Cleaning the Carburetors

Objective:
(post written on the 14th April, encompasses 4 sessions of around 2 hours each)

As written before, the car had issues on high revs and did not reach it's maximum speed. The most probable reasons where old gas (95 octane with almost 2 years mixed with new one half/half), clogged fuel filter and/or dirty carburetors.

Throughout 4 sessions I took care of draining the fuel system and cleaning the carburetors. The fuel filter was not changed as I didn't get a replacement timely. Started by pulling the carburetors out of the car, repeating what I did to remove the vacuum pipes, but this time also taking out the throttle cable and the gas pipes. Took it to my work bench, covered with an old towel. The idea was that if any small part was to fall, it would stay on the bench instead of ricocheting and rolling away.
Following step-by-step the instructions on the Haynes manual for the Fireblade bike, I took away the plastic cover from one side of the first carburetor. Pulled the diaphragm out and disassembled it also.
Then turned the carburetors around, took the metal cover on the other side, exposing the floating bowl and the needles. Removed everything.
Using the carburetor and injector cleaner from Wurth, and following the instructions on the can and scrubbing with a toothbrush and using compressed air to blow dirt around, got it all cleaned up.
Then it was just a matter of reassembling and moving to the next carburetor. The book clearly recommended doing one at a time to avoid mixing parts. Each one took around 1h30m to do... I did this without buying a new rubber kit to replace existing rubbers, o-rings and seals. I should be able to reuse them, no?
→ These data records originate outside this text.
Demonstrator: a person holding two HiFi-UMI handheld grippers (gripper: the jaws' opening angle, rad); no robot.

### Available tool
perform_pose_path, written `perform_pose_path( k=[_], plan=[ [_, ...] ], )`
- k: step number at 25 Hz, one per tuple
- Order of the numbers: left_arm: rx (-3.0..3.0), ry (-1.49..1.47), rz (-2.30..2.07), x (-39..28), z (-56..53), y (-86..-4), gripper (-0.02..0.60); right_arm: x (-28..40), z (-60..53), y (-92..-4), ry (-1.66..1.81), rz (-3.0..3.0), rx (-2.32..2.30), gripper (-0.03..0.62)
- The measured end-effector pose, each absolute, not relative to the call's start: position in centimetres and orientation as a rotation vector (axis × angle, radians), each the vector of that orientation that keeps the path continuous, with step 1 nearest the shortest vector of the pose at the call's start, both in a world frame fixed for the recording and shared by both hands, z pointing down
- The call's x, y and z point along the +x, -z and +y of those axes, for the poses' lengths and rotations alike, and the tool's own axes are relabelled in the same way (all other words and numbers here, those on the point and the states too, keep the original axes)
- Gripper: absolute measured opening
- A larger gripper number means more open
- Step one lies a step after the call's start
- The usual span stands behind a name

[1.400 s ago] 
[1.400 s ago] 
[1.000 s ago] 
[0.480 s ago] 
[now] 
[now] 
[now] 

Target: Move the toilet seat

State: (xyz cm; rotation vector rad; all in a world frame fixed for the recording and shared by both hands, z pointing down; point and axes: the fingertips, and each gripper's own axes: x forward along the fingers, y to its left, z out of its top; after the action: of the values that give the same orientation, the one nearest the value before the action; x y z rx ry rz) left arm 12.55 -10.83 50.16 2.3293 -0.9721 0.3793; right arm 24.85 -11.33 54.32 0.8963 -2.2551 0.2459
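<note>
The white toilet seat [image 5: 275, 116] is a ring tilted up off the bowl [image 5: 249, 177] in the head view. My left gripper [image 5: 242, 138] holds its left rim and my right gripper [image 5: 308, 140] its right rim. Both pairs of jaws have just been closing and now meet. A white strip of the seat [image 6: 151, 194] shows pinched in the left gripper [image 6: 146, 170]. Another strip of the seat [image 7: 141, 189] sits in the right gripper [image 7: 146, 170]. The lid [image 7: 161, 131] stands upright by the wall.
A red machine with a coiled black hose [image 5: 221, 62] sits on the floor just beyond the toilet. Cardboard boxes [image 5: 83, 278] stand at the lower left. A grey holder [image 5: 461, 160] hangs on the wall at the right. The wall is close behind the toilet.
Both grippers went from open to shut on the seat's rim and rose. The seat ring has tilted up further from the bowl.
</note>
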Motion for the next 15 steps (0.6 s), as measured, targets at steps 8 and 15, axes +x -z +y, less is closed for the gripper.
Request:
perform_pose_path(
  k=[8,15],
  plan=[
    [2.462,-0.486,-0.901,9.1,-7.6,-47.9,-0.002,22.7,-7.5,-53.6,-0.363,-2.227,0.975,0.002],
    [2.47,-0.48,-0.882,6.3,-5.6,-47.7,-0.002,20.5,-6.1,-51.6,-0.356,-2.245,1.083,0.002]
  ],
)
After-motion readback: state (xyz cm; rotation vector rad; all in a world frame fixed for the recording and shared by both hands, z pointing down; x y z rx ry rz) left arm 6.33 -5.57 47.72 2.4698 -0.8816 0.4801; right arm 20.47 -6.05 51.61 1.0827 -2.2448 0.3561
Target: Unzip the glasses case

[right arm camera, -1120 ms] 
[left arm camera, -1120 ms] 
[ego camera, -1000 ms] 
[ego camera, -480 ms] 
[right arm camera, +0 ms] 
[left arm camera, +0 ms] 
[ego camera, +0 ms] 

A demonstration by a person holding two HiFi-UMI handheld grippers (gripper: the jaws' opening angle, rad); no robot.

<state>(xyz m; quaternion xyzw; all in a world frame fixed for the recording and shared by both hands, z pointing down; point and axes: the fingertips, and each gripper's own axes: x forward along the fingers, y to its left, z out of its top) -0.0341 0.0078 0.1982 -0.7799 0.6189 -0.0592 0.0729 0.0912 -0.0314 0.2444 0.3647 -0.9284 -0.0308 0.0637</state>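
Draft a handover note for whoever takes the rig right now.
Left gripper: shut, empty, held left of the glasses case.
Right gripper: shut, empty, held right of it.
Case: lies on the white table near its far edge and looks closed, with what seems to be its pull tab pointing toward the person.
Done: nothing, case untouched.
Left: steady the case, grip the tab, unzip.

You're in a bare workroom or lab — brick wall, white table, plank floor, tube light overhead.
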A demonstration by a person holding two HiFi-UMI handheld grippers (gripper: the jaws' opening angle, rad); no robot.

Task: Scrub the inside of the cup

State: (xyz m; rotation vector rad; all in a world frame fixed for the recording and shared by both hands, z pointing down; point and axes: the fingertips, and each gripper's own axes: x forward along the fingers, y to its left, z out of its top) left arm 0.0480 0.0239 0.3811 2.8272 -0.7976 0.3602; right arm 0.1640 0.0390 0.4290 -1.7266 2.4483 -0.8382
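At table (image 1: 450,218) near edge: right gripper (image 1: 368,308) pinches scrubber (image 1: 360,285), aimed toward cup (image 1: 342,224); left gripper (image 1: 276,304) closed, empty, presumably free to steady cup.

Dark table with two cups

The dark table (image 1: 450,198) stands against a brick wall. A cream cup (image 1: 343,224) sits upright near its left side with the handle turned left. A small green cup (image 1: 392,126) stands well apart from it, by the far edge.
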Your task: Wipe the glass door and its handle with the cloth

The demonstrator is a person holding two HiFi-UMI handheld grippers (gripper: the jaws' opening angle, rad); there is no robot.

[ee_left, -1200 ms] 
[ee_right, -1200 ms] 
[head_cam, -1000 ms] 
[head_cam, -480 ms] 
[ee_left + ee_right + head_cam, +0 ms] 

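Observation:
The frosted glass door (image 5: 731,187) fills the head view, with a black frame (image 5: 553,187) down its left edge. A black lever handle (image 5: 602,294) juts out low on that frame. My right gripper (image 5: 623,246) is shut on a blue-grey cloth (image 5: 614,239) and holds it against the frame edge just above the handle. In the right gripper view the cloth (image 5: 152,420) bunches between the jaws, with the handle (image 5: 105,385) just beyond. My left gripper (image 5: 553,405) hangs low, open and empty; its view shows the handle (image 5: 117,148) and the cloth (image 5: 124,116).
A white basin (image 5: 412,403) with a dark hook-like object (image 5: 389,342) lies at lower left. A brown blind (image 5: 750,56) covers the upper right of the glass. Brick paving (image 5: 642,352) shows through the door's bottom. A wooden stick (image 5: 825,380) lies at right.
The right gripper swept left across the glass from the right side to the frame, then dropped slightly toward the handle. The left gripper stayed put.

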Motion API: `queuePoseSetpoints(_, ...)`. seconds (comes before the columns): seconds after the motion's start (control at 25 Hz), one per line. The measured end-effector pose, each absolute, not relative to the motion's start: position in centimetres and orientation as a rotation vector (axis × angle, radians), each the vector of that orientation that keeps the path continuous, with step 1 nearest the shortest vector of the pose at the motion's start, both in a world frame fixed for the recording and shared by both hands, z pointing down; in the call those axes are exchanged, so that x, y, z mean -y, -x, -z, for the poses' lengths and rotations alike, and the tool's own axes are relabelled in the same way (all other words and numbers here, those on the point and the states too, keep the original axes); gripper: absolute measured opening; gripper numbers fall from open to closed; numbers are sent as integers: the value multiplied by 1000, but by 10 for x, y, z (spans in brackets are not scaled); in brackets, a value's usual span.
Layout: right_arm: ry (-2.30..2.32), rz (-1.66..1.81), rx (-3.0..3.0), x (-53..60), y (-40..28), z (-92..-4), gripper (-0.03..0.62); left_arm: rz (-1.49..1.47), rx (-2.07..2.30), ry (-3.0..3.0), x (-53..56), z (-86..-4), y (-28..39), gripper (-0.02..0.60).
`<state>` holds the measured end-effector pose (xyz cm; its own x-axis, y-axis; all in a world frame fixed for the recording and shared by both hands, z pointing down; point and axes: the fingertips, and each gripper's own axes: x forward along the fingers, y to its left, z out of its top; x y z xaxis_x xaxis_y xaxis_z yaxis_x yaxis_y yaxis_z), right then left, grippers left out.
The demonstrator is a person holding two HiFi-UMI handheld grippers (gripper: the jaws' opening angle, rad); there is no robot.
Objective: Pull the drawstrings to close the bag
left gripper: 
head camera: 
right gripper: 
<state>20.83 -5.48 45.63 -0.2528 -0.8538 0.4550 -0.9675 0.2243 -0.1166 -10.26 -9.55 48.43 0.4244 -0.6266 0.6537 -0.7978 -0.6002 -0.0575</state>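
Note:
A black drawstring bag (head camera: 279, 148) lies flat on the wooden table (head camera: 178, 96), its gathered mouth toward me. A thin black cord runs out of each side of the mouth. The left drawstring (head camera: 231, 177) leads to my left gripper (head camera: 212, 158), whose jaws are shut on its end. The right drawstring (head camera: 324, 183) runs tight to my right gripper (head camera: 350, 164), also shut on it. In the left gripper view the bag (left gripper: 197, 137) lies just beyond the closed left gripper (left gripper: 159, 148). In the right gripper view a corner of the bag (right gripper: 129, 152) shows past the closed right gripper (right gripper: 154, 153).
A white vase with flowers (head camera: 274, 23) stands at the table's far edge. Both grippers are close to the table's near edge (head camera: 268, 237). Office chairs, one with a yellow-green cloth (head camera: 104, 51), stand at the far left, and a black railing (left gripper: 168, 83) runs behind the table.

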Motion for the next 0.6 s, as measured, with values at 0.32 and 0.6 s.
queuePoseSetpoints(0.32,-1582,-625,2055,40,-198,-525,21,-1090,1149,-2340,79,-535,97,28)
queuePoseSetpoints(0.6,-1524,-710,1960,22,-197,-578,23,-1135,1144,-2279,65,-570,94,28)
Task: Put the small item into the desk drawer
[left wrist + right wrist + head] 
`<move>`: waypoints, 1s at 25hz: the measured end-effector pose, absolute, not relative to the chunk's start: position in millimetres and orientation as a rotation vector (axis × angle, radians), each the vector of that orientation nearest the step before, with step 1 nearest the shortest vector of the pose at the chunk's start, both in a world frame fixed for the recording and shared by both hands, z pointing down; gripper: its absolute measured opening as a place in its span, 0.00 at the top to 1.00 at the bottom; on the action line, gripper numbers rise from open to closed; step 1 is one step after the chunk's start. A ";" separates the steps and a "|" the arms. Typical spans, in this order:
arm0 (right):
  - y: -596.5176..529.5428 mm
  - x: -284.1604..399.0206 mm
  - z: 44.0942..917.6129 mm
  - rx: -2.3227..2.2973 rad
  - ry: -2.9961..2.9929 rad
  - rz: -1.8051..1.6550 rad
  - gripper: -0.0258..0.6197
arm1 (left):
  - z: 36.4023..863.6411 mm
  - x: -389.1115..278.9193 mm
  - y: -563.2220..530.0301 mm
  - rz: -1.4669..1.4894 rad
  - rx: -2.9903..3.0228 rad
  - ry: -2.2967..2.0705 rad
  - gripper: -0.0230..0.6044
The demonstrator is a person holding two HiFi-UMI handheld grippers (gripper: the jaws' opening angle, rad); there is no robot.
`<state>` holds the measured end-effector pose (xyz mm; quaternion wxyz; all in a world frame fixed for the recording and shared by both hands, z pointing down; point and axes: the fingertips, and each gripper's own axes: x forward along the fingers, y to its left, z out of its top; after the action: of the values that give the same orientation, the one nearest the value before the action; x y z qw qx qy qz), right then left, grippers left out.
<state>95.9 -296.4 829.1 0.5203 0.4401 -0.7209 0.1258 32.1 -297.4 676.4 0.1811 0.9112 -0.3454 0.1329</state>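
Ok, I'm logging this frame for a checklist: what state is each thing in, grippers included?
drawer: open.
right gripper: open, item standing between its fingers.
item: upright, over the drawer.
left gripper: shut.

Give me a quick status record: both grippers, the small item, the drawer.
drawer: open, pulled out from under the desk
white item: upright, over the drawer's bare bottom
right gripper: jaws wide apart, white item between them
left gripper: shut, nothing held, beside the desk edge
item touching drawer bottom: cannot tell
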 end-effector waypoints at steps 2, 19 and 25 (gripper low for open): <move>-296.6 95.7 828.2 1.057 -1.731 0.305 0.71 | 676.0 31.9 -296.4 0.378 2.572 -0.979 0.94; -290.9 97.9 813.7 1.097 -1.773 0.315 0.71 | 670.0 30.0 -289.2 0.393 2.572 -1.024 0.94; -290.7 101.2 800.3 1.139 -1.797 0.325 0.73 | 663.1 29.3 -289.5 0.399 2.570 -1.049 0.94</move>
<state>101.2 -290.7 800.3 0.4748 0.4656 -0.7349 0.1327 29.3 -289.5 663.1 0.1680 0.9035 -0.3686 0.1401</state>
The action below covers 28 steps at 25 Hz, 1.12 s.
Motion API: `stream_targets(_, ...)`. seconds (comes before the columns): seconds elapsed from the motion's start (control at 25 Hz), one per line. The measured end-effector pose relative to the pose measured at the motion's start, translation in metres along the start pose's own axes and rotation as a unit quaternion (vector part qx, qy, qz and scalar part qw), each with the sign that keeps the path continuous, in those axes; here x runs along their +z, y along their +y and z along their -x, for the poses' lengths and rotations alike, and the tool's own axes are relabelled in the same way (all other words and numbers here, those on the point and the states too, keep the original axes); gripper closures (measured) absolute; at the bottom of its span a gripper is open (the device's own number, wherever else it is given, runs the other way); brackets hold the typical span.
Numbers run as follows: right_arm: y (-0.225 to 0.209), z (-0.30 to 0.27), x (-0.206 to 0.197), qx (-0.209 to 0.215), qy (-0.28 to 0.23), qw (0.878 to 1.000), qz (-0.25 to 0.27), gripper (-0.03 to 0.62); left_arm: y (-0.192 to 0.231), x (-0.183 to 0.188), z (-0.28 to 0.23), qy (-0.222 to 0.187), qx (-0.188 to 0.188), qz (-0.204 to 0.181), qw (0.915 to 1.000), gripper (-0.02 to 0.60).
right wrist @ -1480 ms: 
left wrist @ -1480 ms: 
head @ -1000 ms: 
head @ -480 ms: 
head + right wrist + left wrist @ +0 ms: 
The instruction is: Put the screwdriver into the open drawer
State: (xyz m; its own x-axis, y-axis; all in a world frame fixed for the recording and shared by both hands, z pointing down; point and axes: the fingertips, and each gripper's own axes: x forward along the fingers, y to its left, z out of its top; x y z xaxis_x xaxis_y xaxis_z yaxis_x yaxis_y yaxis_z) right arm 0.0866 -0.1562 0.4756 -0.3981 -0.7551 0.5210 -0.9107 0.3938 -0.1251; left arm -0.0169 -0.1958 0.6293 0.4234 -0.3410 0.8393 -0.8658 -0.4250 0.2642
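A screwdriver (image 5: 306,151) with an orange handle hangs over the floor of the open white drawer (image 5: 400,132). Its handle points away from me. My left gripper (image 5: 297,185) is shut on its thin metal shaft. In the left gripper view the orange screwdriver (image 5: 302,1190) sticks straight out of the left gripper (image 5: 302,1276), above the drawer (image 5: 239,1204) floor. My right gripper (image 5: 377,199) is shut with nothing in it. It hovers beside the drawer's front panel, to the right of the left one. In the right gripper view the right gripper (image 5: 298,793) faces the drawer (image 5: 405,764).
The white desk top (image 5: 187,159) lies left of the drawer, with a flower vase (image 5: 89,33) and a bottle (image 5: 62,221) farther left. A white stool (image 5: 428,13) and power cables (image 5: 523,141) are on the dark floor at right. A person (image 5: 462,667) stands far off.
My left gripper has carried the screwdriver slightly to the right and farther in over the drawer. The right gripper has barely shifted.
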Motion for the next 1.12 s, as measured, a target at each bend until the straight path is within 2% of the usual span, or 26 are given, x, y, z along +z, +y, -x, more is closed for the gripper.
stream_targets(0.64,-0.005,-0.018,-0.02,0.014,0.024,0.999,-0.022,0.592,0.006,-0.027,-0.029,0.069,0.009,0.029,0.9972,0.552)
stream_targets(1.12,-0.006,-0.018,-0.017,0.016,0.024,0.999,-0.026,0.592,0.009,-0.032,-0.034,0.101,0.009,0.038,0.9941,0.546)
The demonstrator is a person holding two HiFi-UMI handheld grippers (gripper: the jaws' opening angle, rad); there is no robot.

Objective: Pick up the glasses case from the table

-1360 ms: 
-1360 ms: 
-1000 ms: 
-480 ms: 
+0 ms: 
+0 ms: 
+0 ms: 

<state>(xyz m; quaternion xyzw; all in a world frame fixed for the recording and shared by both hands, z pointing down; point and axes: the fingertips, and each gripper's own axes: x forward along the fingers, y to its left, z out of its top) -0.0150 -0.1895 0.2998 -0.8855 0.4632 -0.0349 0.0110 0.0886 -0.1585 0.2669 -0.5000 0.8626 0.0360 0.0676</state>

I was... But carburetors 3 and 4 missed a specific o-ring on the idle needle. Well... If it was working without them there, it should keep working, no?

When all were clean, reassembled the carburetors on the engine. Before connecting the pipes, used the fuel pump to drain most of the deposit, throwing the gas on the deposit of the tintop. All connected, more gas on the deposit, this time 98octane quality fuel, started the car... It works! But the choke now floods the carbs; can't use them. Seems those missing o-rings are needed and all worked before because the clogging prevented the flooding... Did a couple of other odd jobs and added a second jerrycan of fuel on the tank. Put gas until the Digidash said it was 100%. Don't know how "full" that actually is but I didn't want fuel spilt on the floor... The tank should take 23 litres and I dropped there 22 litres. I was ready for the next track day. And it was just in time!